* _Work to complete_:
An exact copy of the data is needed, but without any of its images.
Content starts
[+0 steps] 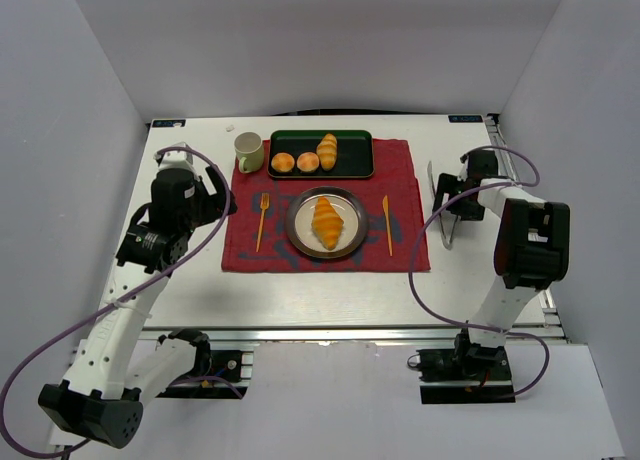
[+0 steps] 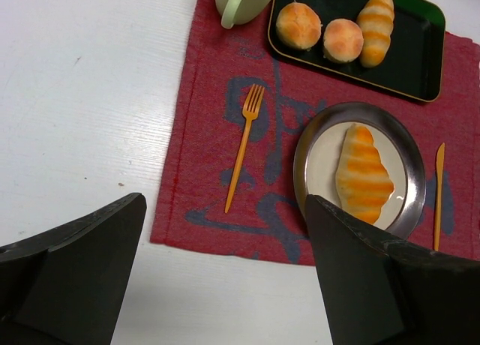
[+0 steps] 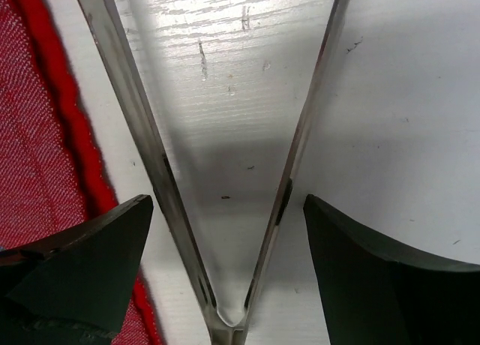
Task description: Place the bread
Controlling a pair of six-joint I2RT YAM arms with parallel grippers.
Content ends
* _Result for this exercise_:
[+0 steps] 
[+0 steps] 
[+0 steps] 
Task description: Place the bread
Controlling a pair of six-joint I2RT YAM arms with parallel grippers.

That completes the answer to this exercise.